**TASK GOAL:** Required from the data below: the exact lines starting at the line containing "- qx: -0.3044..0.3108" and ending at the line containing "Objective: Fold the", with both ends kept and all pictures dropped.

(SOURCE INFORMATION Opens)

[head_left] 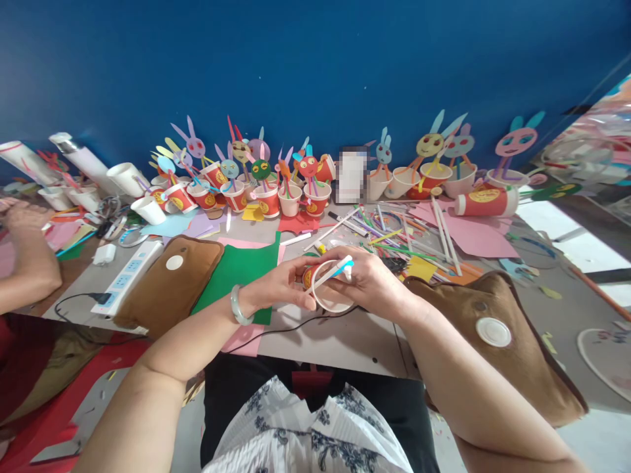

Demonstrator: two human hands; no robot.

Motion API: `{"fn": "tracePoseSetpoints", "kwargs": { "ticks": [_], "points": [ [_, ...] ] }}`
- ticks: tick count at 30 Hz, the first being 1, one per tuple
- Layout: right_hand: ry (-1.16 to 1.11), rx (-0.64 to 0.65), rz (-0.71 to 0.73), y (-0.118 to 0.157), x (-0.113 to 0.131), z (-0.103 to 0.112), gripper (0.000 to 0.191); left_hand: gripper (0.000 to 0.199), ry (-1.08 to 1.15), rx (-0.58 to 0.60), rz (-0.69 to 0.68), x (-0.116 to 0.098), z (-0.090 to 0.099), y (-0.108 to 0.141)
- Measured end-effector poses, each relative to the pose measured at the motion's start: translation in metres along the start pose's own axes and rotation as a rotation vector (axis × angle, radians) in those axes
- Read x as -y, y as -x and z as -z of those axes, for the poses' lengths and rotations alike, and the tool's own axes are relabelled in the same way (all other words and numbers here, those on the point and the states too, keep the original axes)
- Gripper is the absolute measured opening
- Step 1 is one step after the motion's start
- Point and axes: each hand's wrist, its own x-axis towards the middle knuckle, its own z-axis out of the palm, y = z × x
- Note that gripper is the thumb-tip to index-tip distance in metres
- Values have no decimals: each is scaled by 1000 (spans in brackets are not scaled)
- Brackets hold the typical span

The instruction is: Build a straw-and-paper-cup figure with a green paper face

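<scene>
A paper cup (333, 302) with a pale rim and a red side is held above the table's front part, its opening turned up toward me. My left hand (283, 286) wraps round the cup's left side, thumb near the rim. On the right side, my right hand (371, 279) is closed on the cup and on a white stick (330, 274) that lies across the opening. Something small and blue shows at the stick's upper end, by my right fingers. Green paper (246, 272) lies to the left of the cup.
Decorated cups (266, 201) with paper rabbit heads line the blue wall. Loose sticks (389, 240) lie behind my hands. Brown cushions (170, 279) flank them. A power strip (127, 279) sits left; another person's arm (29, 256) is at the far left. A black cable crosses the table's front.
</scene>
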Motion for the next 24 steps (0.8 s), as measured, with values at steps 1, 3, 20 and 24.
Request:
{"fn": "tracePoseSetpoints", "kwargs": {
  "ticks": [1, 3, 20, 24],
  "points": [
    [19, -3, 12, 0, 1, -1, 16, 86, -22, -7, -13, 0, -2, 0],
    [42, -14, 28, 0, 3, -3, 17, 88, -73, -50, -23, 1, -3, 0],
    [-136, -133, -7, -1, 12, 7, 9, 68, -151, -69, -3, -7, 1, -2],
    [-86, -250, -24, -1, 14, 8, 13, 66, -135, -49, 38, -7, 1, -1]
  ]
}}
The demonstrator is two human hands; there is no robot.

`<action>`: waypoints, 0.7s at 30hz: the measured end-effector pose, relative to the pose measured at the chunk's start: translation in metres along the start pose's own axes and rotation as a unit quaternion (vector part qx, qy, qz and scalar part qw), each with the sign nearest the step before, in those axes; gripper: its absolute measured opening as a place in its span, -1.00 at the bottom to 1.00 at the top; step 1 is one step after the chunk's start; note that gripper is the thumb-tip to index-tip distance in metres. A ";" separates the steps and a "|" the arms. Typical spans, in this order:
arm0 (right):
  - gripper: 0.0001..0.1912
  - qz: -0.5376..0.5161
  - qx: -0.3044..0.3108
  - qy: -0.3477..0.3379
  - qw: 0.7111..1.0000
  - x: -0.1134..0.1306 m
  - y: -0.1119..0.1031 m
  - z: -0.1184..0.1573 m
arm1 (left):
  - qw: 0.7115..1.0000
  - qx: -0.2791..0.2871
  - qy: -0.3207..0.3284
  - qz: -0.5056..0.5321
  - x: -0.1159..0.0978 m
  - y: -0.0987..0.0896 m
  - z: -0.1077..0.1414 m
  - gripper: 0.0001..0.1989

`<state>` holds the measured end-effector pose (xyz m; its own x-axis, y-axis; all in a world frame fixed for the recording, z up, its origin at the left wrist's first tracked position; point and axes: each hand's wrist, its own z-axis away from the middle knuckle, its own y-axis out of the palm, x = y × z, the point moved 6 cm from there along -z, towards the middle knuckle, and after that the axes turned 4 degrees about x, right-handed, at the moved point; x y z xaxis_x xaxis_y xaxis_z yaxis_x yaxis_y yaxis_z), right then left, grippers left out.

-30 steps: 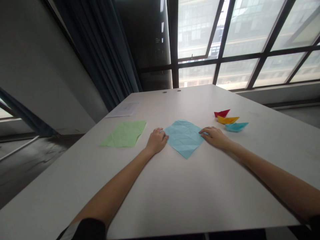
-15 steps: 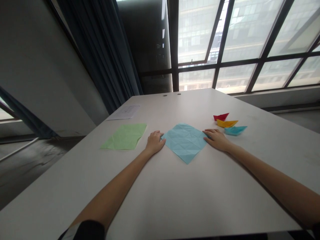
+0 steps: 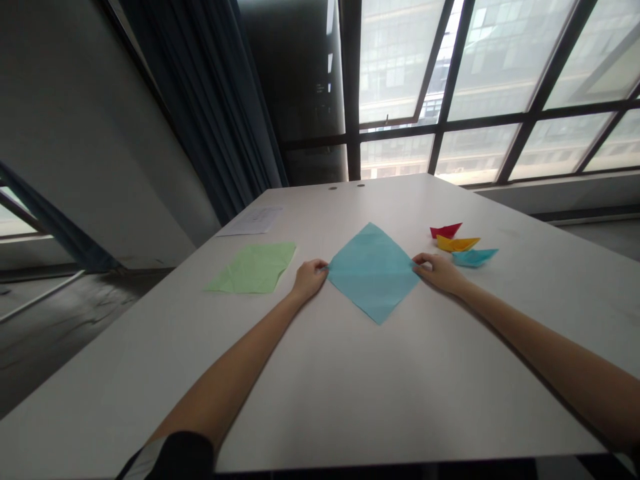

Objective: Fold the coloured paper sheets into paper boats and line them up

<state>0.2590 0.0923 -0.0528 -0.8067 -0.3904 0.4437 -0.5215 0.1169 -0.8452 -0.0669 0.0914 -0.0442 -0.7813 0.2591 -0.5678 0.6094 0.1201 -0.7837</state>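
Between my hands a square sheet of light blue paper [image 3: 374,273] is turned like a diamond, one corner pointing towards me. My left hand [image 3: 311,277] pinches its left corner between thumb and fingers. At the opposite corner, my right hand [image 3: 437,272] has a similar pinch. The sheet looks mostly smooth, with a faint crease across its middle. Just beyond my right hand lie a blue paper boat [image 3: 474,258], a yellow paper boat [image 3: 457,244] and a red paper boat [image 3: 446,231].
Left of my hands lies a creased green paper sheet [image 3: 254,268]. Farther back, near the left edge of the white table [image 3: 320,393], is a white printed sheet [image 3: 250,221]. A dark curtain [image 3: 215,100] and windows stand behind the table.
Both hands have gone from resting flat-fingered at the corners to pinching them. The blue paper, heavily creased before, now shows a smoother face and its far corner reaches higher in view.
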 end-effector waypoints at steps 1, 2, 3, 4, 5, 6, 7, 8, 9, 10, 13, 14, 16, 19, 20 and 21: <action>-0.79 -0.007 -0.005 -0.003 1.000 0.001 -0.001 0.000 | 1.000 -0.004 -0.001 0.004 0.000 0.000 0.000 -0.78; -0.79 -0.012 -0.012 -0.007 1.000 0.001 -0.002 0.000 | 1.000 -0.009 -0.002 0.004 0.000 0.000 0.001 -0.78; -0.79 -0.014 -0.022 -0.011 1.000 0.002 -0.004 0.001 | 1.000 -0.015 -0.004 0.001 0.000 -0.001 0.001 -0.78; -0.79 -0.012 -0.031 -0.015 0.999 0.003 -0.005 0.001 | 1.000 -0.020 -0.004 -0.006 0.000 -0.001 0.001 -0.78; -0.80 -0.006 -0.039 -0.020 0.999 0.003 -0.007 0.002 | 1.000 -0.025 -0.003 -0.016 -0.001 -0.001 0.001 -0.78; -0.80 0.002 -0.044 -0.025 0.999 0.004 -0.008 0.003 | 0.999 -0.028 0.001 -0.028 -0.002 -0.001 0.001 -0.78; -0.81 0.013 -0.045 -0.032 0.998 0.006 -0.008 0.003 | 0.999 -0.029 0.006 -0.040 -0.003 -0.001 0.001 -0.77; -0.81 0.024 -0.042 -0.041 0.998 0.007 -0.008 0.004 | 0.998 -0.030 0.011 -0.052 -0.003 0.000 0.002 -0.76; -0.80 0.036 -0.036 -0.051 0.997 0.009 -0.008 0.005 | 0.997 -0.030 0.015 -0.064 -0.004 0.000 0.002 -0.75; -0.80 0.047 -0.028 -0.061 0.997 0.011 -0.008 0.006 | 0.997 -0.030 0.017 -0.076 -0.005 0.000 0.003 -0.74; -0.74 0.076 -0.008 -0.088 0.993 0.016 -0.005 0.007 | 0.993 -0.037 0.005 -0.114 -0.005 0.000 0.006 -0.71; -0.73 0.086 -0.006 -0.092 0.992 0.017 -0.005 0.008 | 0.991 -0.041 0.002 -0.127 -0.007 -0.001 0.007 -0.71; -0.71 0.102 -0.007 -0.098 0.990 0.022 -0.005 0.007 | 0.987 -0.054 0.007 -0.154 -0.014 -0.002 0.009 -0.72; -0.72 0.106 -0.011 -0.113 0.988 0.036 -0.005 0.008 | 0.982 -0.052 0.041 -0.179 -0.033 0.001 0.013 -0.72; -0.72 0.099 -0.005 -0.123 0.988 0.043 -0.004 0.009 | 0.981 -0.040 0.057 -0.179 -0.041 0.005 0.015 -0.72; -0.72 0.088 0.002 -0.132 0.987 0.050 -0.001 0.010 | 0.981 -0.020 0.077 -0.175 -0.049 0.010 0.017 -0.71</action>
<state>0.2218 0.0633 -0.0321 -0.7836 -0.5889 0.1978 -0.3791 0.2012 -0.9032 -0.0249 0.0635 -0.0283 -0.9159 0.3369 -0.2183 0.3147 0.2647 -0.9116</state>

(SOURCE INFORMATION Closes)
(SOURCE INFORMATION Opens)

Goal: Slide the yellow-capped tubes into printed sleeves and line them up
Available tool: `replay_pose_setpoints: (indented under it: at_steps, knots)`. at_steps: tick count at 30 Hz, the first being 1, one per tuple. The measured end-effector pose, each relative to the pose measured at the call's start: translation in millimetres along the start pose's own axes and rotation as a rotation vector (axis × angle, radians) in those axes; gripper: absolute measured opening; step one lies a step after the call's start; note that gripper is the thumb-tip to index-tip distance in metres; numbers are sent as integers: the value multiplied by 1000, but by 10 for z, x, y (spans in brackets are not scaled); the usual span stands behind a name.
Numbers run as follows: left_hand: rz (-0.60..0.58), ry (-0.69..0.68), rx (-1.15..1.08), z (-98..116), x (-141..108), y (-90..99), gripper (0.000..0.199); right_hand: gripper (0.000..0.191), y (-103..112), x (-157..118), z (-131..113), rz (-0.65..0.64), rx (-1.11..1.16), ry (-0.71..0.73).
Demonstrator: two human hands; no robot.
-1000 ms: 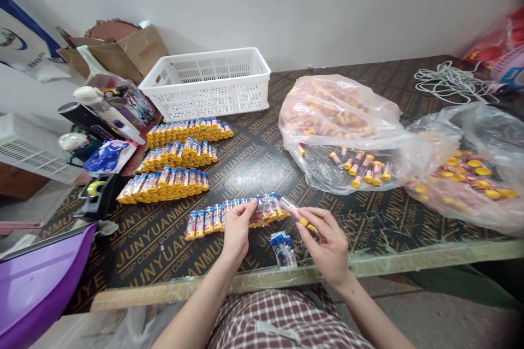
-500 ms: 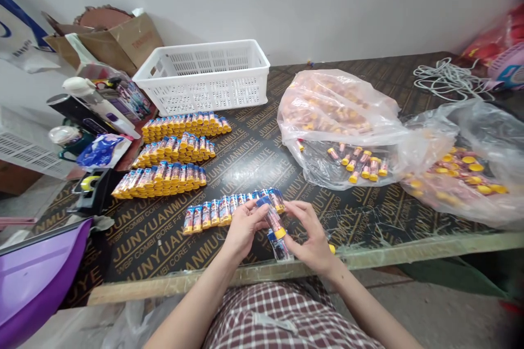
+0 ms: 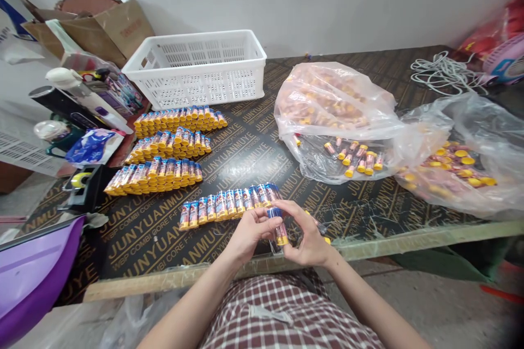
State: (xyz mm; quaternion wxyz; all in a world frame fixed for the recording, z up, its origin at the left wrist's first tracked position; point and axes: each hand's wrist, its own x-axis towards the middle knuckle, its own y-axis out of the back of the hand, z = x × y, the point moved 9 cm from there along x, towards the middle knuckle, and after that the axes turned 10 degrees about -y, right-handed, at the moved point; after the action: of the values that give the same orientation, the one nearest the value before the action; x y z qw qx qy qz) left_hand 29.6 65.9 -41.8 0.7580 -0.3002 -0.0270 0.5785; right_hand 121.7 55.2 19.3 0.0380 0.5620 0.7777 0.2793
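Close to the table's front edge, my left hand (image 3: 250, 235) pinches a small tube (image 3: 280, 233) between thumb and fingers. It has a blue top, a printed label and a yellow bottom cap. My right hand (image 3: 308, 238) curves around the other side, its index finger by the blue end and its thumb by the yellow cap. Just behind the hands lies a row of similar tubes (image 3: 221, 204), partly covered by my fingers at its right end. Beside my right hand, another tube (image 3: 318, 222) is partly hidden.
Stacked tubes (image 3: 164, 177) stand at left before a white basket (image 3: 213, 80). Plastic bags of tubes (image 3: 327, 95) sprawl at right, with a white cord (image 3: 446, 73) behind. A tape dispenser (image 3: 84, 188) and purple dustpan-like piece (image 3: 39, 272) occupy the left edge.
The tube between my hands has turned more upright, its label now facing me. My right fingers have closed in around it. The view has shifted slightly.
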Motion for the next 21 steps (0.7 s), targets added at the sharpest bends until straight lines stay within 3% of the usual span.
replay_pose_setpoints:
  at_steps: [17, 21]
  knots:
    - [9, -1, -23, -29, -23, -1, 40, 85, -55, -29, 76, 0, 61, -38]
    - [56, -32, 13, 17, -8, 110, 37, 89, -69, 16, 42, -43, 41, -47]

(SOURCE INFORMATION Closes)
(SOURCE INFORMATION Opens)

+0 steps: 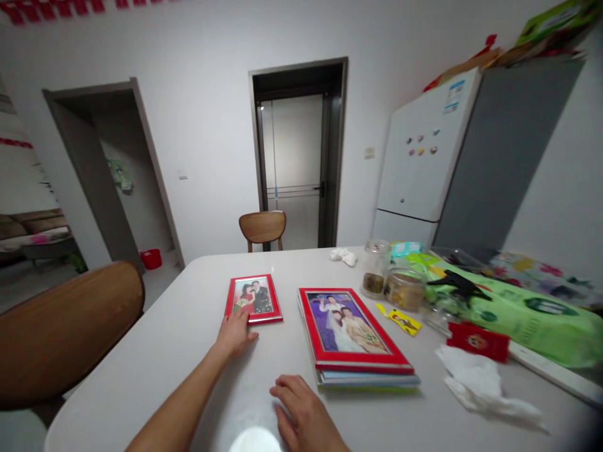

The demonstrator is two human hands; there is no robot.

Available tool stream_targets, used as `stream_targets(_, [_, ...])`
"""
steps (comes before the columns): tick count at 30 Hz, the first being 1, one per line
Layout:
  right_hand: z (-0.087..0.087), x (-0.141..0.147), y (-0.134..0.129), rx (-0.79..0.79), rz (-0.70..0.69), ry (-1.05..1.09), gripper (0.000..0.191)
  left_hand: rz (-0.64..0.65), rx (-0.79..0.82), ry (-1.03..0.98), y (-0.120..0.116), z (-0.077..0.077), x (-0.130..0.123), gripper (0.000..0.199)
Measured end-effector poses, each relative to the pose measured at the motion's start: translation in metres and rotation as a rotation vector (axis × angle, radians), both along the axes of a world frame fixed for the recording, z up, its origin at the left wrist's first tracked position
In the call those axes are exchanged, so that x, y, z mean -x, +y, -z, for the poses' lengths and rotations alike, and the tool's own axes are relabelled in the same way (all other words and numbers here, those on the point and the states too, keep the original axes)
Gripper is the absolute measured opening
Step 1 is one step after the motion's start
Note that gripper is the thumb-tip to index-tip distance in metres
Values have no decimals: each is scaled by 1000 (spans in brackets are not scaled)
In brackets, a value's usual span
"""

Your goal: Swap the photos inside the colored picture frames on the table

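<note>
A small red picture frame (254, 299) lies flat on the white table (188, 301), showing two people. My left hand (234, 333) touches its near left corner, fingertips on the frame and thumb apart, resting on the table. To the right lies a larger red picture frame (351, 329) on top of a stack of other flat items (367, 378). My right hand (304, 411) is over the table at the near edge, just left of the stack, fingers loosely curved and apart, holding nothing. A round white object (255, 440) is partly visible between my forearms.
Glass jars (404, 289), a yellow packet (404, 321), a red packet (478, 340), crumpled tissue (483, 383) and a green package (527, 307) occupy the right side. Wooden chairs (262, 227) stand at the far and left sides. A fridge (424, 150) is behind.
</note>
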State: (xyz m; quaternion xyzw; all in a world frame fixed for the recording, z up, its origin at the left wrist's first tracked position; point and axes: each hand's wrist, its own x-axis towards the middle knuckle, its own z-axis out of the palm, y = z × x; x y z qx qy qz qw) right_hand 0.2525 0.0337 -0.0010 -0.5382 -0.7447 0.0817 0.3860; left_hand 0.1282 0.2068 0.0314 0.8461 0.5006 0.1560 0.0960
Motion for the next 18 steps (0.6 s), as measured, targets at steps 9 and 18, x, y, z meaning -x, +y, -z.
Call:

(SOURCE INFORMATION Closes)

**SOLUTION TO THE PROBLEM:**
  - qx: -0.3044..0.3108
  - qy: -0.3477..0.3379
  - qw: 0.7111..1.0000
  - x: -0.1134..0.1306 m
  - y: -0.1119..0.1031 m
  - z: -0.1184..0.1573 m
arm1 (left):
  - qw: 0.7115..1.0000
  - qx: -0.2791..0.2871
  - qy: -0.3207..0.3284
  - qz: -0.5056..0.5321
  - x: -0.1159..0.0978 m
  - y: -0.0987..0.0896 m
  - z: -0.1077..0.1414 m
  - gripper: 0.0001..0.1989

`<state>` holds the measured end-effector pose (xyz m; its own x-axis, y-axis; all in a world frame fixed for the recording, z up, its origin at the left wrist's first tracked position; point and axes: each hand's wrist, its own z-axis away from the middle knuckle, its own y-axis out of the palm, x = y × z, the point moved 6 cm from there along -z, towards the middle knuckle, and after that the axes turned 4 degrees about x, right-handed, at the moved point; x y z xaxis_x xaxis_y xaxis_z yaxis_x yaxis_y yaxis_z), right then left, grippers left out.

-30 steps: 
-15 steps: 
+0 steps: 

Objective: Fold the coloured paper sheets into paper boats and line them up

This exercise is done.